Action item >>
What is needed is an exact copy of every entry below, minus the images.

Saved data entries:
□ □ □

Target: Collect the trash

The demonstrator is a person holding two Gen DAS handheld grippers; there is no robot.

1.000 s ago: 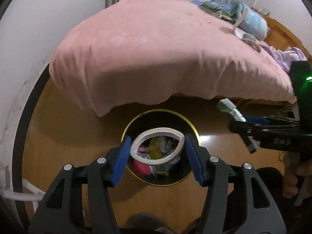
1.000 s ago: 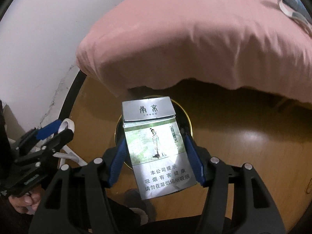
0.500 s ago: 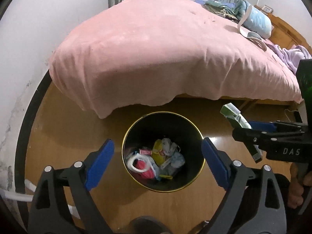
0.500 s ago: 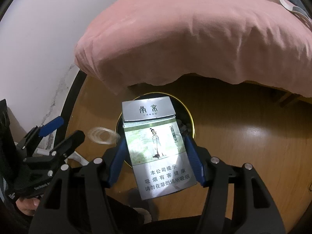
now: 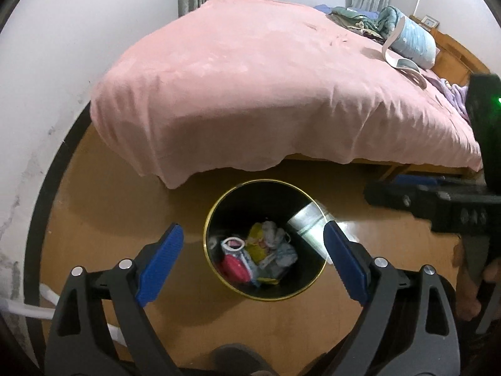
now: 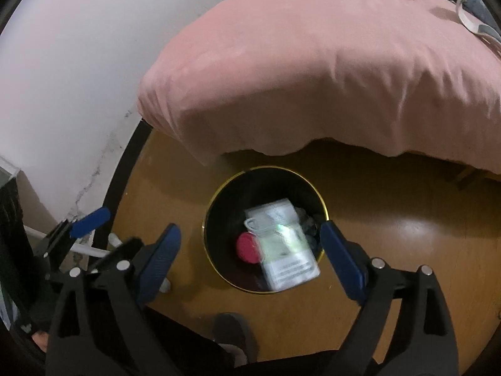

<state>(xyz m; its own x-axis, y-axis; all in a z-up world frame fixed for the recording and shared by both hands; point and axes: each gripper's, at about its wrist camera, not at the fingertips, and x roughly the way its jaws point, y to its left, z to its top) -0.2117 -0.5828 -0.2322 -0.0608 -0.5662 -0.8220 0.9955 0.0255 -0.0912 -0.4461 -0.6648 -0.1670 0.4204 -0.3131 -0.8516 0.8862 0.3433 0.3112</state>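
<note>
Dropping trash into the bin (image 6: 219, 194) was the step, and it went best with both hands right over the round gold rim, so nothing fell on the wood floor (image 5: 103, 206). The right hand-held gripper (image 6: 250, 246) had just been opening; its blue pads were wide apart and held nothing, and the cigarette pack (image 6: 281, 244) was loose in the air over the bin mouth. The left hand-held gripper (image 5: 253, 249) was wide open and empty too. The white ring (image 5: 232, 243) lay in the bin on other trash. The pack was blurry, so its words were hard to read. The bin's bottom was dark. The pink bed (image 5: 266, 94) hid the floor under it.
</note>
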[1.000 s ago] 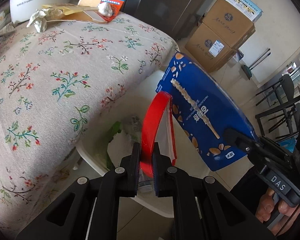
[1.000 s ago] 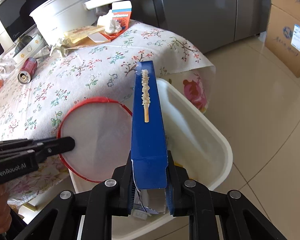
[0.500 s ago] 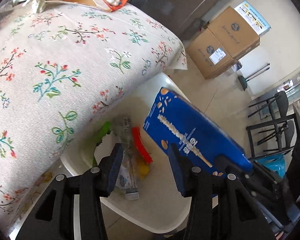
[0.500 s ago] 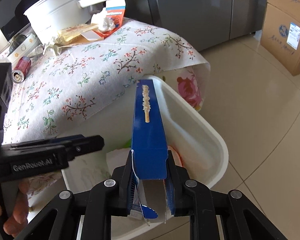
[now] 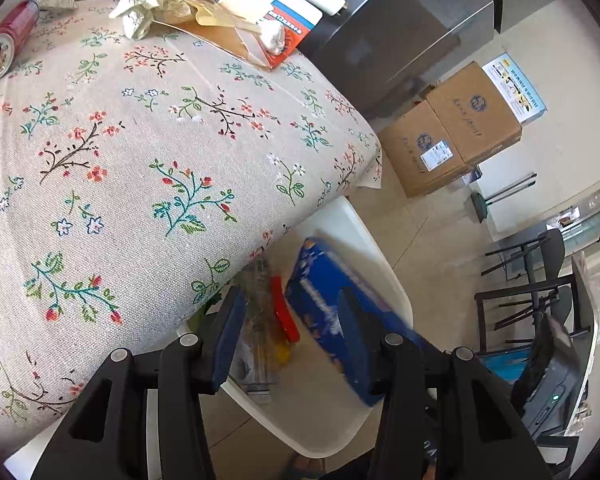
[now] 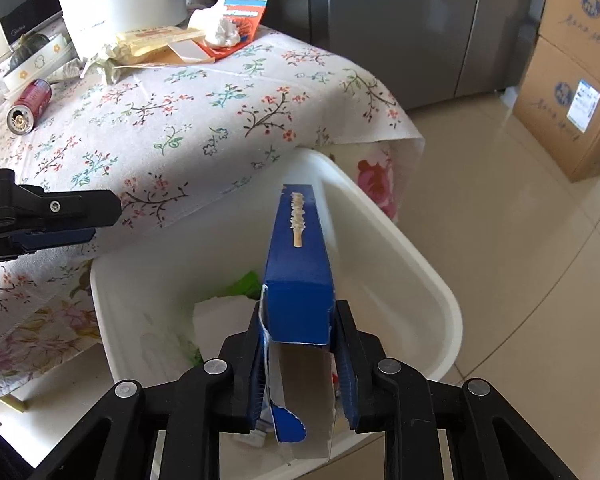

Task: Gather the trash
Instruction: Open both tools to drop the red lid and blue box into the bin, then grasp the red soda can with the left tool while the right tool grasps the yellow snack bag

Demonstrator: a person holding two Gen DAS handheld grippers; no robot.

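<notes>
The blue snack box [image 6: 300, 280] stands between my right gripper [image 6: 300, 356] fingers over the white bin [image 6: 432, 280], and those jaws are opening, the pads barely touching its sides. My left gripper [image 5: 288, 336] is spread and empty above the bin, where a red-rimmed lid [image 5: 284, 314] lies. The floral tablecloth [image 5: 140, 168] hangs just beside it.

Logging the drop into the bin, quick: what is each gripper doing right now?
Left gripper: open, holding nothing.
Right gripper: jaws opening; the blue cardboard snack box sits between them above the white plastic bin.
</notes>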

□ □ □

Written response >>
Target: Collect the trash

The demonstrator is a person holding two Gen DAS handheld grippers; there is no robot.

1.000 s ago: 
1.000 s ago: 
0.500 s ago: 
0.500 s ago: 
now: 
now: 

<state>(xyz m; its own x-axis, y-axis; all in a z-up world frame fixed for the recording and shared by both hands; point and axes: each gripper's, at about its wrist camera, not at the fingertips, and x roughly the way its jaws point, y to its left, z to its top) -0.2117 -0.5828 -0.2322 -0.0608 -0.5662 -0.8220 0.9955 0.0255 -0.0912 -0.4461 -0.6648 -0.1670 0.4204 -0.3131 -0.8516 0.8862 0.3433 0.3112</state>
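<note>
Dropping trash into the bin (image 6: 219, 194) was the step, and it went best with both hands right over the round gold rim, so nothing fell on the wood floor (image 5: 103, 206). The right hand-held gripper (image 6: 250, 246) had just been opening; its blue pads were wide apart and held nothing, and the cigarette pack (image 6: 281, 244) was loose in the air over the bin mouth. The left hand-held gripper (image 5: 253, 249) was wide open and empty too. The white ring (image 5: 232, 243) lay in the bin on other trash. The pack was blurry, so its words were hard to read. The bin's bottom was dark. The pink bed (image 5: 266, 94) hid the floor under it.
</note>
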[1.000 s ago] 
[1.000 s ago] 
[0.500 s ago] 
[0.500 s ago] 
[now] 
[now] 

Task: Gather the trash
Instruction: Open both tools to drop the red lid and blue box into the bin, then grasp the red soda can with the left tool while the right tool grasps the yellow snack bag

Demonstrator: a person holding two Gen DAS handheld grippers; no robot.

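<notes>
The blue snack box [image 6: 300, 280] stands between my right gripper [image 6: 300, 356] fingers over the white bin [image 6: 432, 280], and those jaws are opening, the pads barely touching its sides. My left gripper [image 5: 288, 336] is spread and empty above the bin, where a red-rimmed lid [image 5: 284, 314] lies. The floral tablecloth [image 5: 140, 168] hangs just beside it.

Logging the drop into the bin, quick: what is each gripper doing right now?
Left gripper: open, holding nothing.
Right gripper: jaws opening; the blue cardboard snack box sits between them above the white plastic bin.
</notes>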

The output is complete.